**Exercise brief**: Word for word, output the data that follows.
>>
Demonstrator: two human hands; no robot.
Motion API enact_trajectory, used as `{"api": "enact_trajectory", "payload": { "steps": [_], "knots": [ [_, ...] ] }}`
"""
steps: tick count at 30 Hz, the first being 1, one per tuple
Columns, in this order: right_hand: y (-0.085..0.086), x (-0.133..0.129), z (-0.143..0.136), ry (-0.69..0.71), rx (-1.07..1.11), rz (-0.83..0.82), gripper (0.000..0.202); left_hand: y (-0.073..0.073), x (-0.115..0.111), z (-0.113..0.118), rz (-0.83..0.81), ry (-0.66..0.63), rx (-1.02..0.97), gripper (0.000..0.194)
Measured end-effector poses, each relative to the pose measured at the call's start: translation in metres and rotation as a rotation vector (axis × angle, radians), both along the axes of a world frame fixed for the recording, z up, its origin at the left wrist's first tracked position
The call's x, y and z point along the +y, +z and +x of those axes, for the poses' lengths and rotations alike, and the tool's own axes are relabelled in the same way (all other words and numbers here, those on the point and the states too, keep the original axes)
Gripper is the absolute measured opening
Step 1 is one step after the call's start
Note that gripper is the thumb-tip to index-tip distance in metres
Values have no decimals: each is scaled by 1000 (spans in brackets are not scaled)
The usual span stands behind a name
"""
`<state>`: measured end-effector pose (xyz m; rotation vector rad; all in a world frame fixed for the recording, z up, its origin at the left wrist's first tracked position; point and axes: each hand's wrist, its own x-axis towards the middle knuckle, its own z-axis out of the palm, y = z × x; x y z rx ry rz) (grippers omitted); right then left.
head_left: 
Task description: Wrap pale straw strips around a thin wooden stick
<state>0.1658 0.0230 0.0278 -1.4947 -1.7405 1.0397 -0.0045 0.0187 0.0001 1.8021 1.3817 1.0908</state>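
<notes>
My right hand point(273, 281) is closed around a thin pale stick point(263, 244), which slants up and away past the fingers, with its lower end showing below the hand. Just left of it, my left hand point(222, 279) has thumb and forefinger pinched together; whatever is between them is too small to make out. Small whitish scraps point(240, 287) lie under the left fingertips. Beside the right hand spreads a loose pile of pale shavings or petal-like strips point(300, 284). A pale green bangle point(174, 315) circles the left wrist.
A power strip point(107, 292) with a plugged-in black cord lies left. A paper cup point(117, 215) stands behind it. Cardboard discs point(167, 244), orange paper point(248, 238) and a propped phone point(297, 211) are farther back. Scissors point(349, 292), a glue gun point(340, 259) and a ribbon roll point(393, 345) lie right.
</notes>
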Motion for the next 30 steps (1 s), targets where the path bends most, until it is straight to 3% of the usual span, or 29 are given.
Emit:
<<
**Your solution**:
Demonstrator: two human hands; no robot.
Motion API enact_trajectory, used as `{"api": "enact_trajectory", "payload": { "steps": [_], "knots": [ [_, ...] ] }}`
"""
steps: tick count at 30 Hz, the first being 1, one per tuple
Columns, in this order: right_hand: y (-0.085..0.086), x (-0.133..0.129), z (-0.143..0.136), ry (-0.69..0.71), rx (-1.07..1.11), rz (-0.83..0.82), gripper (0.000..0.202); left_hand: y (-0.073..0.073), x (-0.115..0.111), z (-0.113..0.118), rz (-0.83..0.81), ry (-0.66..0.63), rx (-1.02..0.97), gripper (0.000..0.194)
Measured end-effector poses, each relative to the pose measured at the call's start: translation in metres and rotation as a rotation vector (axis × angle, radians), both along the axes of a world frame fixed for the recording, z up, its origin at the left wrist's first tracked position
The call's x, y and z point along the +y, +z and +x of those axes, for the poses' lengths and rotations alike, and the tool's own axes are relabelled in the same way (all other words and numbers here, those on the point and the states too, keep the original axes)
Gripper is the absolute measured opening
Step 1 is one step after the call's start
Note that gripper is the thumb-tip to index-tip distance in metres
Values have no decimals: each is scaled by 1000 (spans in brackets are not scaled)
The usual span stands behind a name
"""
`<state>`: measured end-effector pose (xyz m; rotation vector rad; all in a world frame fixed for the recording, z up, its origin at the left wrist's first tracked position; point and axes: each hand's wrist, its own x-axis towards the middle knuckle, its own z-axis out of the palm, y = z × x; x y z rx ry rz) (grippers omitted); right then left.
head_left: 
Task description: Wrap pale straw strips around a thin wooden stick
<state>0.1658 0.0230 0.0278 -1.4947 -1.7405 1.0397 -0.0045 0.0187 0.0001 1.8021 1.3817 1.0908</state>
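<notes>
My right hand point(273, 281) is closed around a thin pale stick point(263, 244), which slants up and away past the fingers, with its lower end showing below the hand. Just left of it, my left hand point(222, 279) has thumb and forefinger pinched together; whatever is between them is too small to make out. Small whitish scraps point(240, 287) lie under the left fingertips. Beside the right hand spreads a loose pile of pale shavings or petal-like strips point(300, 284). A pale green bangle point(174, 315) circles the left wrist.
A power strip point(107, 292) with a plugged-in black cord lies left. A paper cup point(117, 215) stands behind it. Cardboard discs point(167, 244), orange paper point(248, 238) and a propped phone point(297, 211) are farther back. Scissors point(349, 292), a glue gun point(340, 259) and a ribbon roll point(393, 345) lie right.
</notes>
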Motion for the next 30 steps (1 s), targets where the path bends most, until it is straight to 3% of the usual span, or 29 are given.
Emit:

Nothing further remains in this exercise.